◆ PROMPT ◆
Every line below between the line holding "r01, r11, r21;" and the line holding "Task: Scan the", inclusive, should be repeated exactly, and all other lines omitted.
[Start of Attachment]
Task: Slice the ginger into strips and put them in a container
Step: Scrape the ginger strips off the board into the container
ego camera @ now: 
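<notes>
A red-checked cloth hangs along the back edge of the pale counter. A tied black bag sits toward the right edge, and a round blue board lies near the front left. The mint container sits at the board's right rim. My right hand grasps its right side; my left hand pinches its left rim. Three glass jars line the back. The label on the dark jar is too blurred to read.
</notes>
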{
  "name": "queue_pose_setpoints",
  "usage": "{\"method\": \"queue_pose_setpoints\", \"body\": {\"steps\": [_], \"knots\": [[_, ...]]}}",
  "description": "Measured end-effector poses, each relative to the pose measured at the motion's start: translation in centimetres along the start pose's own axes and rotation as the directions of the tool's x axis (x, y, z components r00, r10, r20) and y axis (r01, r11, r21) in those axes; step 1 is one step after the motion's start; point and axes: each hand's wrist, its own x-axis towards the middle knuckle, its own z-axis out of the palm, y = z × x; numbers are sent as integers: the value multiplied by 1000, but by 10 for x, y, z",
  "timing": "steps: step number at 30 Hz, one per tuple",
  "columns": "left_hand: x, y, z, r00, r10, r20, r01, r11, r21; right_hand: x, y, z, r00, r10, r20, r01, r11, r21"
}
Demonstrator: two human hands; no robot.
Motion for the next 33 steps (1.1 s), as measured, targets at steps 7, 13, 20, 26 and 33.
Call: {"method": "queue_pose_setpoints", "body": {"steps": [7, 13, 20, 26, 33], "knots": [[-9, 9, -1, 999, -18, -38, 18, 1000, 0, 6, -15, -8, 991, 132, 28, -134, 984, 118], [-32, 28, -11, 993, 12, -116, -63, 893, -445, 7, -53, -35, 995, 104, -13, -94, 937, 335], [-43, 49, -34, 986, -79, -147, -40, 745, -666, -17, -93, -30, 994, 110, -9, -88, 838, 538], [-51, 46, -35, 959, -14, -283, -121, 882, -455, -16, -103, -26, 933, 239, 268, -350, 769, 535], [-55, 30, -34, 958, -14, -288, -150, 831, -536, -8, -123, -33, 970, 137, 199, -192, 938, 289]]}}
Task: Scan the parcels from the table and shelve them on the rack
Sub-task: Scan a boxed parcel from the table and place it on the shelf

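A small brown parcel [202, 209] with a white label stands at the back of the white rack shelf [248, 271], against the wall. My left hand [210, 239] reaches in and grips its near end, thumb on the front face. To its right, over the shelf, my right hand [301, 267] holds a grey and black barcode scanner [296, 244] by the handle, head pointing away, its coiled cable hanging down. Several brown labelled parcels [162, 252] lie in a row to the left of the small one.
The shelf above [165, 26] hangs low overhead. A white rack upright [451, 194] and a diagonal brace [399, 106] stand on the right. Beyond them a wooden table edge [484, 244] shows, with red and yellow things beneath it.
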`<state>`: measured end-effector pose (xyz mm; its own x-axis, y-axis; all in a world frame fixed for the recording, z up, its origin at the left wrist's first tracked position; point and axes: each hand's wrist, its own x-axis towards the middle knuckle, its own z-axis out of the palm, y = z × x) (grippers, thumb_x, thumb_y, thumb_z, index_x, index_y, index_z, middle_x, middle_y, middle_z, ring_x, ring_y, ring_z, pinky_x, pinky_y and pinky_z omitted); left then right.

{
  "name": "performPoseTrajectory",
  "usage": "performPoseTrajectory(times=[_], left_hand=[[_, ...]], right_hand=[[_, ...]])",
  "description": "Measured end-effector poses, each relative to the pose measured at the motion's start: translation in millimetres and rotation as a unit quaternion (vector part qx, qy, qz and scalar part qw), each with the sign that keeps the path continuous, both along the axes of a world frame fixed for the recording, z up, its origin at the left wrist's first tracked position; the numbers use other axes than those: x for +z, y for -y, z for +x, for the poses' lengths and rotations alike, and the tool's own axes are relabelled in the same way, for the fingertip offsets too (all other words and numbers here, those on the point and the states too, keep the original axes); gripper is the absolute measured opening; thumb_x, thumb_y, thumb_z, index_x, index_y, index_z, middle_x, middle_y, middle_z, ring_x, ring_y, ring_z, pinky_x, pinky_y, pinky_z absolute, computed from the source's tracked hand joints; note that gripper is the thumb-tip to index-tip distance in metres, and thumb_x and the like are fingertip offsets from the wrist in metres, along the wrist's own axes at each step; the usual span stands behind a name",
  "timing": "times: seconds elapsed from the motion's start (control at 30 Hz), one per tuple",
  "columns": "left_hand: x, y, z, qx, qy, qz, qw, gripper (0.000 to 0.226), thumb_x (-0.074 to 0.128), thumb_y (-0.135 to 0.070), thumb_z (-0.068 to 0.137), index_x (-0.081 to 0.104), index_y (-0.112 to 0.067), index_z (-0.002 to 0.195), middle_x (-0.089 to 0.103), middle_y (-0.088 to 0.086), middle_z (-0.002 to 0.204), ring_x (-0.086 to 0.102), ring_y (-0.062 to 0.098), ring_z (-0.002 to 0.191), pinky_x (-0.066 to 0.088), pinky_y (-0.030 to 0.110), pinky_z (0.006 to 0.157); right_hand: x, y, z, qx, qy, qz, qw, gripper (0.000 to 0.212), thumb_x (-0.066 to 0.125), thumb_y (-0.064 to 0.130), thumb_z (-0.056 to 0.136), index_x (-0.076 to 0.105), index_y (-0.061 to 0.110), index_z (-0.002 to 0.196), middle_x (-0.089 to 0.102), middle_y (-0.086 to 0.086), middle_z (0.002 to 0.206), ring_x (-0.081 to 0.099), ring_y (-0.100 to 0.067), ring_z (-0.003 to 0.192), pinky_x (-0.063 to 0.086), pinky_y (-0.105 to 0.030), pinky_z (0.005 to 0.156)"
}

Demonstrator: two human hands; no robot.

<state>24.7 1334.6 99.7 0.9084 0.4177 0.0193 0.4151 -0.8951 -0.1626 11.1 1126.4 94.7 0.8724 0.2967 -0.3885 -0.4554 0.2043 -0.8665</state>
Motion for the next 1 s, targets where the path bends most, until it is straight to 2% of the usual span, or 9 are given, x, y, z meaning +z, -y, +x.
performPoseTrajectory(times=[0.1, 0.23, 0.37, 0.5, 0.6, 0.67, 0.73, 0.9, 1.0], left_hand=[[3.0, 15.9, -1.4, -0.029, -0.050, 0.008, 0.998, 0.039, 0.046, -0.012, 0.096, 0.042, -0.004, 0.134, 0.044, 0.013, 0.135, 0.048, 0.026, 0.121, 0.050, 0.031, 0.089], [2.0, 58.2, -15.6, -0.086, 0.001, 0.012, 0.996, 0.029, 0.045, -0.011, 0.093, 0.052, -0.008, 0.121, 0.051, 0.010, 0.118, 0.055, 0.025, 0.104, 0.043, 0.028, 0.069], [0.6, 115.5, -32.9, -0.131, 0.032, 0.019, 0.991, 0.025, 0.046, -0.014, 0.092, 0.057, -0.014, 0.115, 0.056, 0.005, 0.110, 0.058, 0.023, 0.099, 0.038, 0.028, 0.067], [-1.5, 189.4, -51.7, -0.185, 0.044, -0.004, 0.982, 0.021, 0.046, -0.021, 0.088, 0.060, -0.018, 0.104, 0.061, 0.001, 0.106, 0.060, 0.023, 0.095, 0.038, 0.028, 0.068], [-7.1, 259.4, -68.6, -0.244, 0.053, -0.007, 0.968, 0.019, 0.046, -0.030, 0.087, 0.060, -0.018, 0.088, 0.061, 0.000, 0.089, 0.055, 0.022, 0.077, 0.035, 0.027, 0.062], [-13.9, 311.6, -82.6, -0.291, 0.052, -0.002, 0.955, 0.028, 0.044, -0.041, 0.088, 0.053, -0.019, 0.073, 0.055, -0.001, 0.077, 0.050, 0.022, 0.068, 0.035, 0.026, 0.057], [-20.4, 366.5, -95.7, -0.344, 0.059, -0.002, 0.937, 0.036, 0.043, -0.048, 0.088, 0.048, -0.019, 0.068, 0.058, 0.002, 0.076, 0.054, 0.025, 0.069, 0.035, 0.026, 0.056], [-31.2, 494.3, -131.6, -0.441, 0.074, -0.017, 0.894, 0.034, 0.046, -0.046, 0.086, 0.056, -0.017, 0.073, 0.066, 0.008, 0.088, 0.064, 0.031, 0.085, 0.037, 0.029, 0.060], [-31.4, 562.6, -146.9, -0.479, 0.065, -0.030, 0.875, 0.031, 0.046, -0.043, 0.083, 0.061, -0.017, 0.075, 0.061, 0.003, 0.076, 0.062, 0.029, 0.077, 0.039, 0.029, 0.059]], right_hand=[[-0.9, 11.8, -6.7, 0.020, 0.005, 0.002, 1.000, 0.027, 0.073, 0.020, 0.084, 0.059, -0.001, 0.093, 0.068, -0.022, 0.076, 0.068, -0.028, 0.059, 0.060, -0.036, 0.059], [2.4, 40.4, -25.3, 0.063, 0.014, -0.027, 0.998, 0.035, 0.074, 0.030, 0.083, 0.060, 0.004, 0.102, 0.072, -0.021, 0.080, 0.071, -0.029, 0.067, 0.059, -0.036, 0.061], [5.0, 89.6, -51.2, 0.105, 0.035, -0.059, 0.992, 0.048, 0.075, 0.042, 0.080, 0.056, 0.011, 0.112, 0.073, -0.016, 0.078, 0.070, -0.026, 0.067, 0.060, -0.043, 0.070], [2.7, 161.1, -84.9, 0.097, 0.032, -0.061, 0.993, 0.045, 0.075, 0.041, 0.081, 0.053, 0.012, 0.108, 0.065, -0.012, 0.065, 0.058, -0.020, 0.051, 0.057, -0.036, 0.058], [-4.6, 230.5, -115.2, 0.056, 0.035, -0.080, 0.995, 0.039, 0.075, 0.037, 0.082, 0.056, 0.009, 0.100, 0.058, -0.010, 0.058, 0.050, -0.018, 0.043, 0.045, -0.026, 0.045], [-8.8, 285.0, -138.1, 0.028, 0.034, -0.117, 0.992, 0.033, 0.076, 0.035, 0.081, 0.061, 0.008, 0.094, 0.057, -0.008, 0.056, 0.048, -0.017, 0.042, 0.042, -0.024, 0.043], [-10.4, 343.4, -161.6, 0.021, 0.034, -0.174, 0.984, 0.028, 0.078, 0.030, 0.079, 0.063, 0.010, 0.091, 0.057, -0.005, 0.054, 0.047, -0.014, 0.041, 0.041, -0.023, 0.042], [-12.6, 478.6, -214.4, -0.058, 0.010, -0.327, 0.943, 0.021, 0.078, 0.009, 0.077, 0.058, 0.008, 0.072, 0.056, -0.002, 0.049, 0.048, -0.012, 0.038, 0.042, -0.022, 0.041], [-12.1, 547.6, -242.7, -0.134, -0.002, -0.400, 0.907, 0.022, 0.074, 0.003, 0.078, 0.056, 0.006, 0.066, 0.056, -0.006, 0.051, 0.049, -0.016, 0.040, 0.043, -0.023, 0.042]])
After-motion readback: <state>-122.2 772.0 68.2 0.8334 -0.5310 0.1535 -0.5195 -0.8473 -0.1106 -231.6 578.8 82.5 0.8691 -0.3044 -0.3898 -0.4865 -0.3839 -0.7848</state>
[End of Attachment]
◆ FINISHED EXERCISE ◆
  "columns": "left_hand: x, y, z, r00, r10, r20, r01, r11, r21; right_hand: x, y, z, r00, r10, r20, r01, r11, r21"
}
Demonstrator: two human hands; no robot.
Motion for the next 33 steps (1.1 s), as measured, targets at steps 7, 13, 20, 26 and 33.
Call: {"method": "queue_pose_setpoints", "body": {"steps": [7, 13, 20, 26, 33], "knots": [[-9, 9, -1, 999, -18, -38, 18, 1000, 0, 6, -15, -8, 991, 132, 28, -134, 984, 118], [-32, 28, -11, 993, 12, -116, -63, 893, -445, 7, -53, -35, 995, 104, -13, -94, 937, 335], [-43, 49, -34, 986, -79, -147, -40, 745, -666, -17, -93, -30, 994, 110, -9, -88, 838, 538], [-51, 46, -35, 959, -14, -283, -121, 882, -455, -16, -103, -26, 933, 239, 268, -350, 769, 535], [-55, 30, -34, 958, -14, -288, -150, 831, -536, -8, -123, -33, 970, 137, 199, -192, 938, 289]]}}
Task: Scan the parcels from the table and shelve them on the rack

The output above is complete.